During the year 2021, the users of the original DIS could also log in to DIS+ and start using this upgraded version.

However, many users found activation and access to the new tax information box problematic because it works primarily based on Citizen Identity, which causes problems especially for foreign legal entities and potentially also for Czech legal entities whose statutory bodies are foreign nationals. For technical- security reasons, they cannot access DIS+ by using guaranteed identity or verified identity the way they log in to their data box, as they cannot be authenticated based on the response of basic registers.

These entities can currently log in only based on access data assigned by the financial administration after their activation by the tax administrator. However, in order to assign these access data, it is necessary to clearly verify the identity of the natural person to whom such access data are assigned. This means that the natural person must be present during the verification of his/her identity by the tax administrator, which is again rather problematic for foreign nationals.

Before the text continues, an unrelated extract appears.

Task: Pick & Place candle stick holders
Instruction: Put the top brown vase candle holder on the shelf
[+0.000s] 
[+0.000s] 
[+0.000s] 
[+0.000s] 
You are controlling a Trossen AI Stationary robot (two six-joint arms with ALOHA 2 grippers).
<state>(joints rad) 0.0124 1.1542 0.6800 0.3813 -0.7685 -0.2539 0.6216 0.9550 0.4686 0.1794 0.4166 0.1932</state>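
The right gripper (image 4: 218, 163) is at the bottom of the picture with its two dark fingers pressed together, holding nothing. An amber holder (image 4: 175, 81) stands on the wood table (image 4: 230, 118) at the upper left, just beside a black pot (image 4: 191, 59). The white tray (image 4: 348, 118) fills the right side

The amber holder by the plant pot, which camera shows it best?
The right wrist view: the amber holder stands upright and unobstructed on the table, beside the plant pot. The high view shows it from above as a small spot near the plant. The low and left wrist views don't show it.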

As required by law, the operation of the original tax information box was terminated on 28 February 2022. Nevertheless, in response to the requests of the general public and professional groups, the financial administration will temporarily allow access to selected information from the taxpayer’s personal tax accounts and file kept by the revenue office, as part of the selected data consulting service. It is not possible to activate, or to request access to, this service in any way. Access will be provided to these users on in a similar way these users consulted DIS, i.e. by using their recognized electronic signature or verified identity when logging in to their data box. This service will be available for up to nine months starting the second week of March 2022.

The taxpayer’s representative (tax advisor) was allowed to consult the original tax information box (DIS) based on a special power of attorney. Since DIS has been terminated, this consulting option has been terminated as well.  The originally granted authorization to consult DIS is not automatically transferred to DIS+.

The taxpayer, i.e. the natural person authorized to access DIS+ may authorize another natural person to access the tax information box by clearly identifying such a person either based on a code generated for this person by the information system of tax information boxes or based on this person’s ID card number. The taxpayer will also define the extent to which this natural person should be allowed to access his/her tax information box.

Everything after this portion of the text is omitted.